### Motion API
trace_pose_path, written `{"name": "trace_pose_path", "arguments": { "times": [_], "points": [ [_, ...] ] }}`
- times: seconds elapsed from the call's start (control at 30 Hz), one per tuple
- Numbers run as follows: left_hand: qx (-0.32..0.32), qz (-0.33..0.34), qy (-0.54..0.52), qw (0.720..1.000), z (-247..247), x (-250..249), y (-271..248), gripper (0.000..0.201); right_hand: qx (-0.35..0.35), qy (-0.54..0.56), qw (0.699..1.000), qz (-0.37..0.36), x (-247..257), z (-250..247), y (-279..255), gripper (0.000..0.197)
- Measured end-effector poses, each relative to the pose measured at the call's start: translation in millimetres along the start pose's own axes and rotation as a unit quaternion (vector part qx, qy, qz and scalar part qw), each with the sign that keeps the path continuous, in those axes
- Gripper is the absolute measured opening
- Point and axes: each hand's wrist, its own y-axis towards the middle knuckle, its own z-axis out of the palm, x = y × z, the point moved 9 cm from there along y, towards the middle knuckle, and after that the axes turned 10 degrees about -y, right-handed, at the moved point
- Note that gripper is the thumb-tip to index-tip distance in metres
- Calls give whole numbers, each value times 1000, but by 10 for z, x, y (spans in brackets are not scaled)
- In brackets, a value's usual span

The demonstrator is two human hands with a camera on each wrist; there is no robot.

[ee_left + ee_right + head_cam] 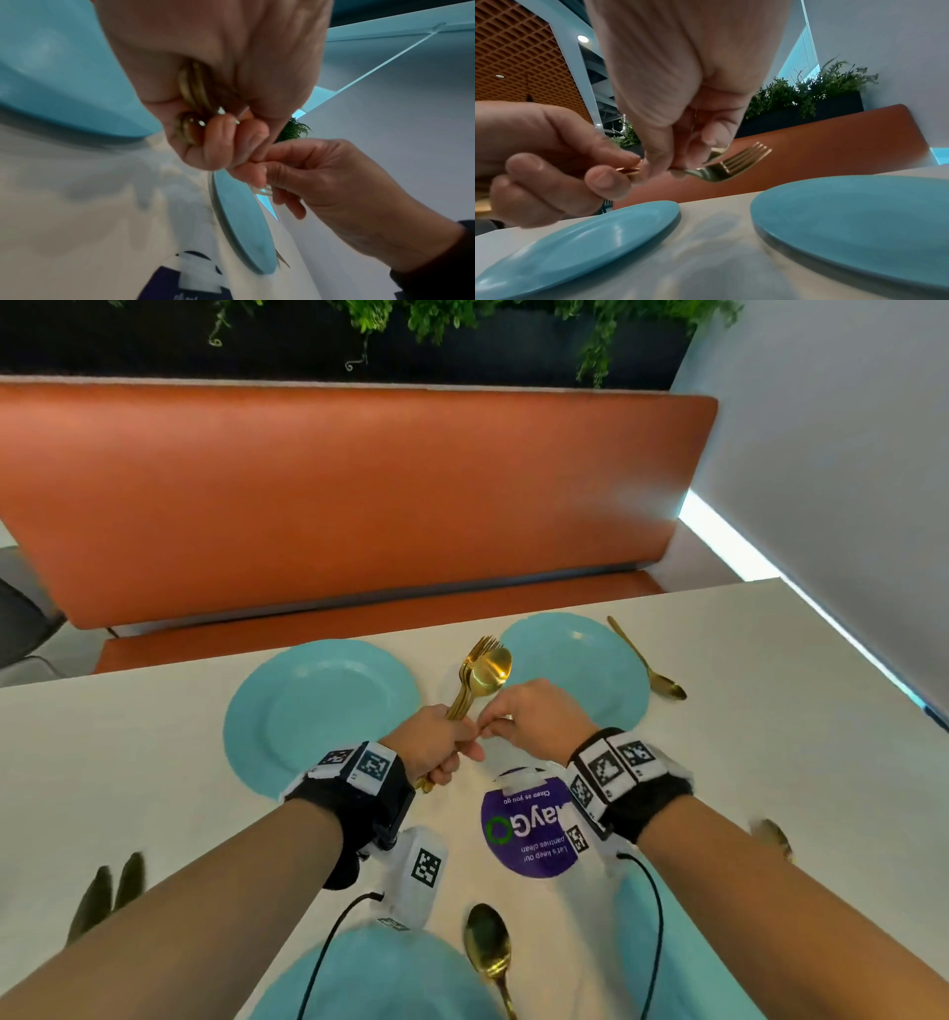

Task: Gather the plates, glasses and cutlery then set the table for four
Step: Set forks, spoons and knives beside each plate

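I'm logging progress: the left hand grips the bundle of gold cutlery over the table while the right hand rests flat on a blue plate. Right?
Not quite. The left hand does grip the gold cutlery, but the head view shows the right hand pinching at that bundle, not resting flat on a blue plate.

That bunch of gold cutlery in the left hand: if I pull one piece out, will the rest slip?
Probably somewhat. The gold cutlery looks polished and smooth, so pieces likely slide against each other. They seem rigid metal, so nothing should bend. The left hand grips only the handles while the right hand pinches near them, so the nested heads may fan apart.
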Motion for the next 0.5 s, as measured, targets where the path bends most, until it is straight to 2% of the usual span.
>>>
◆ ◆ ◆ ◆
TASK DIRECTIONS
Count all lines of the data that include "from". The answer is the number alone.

SOLUTION FOR THIS PROBLEM
2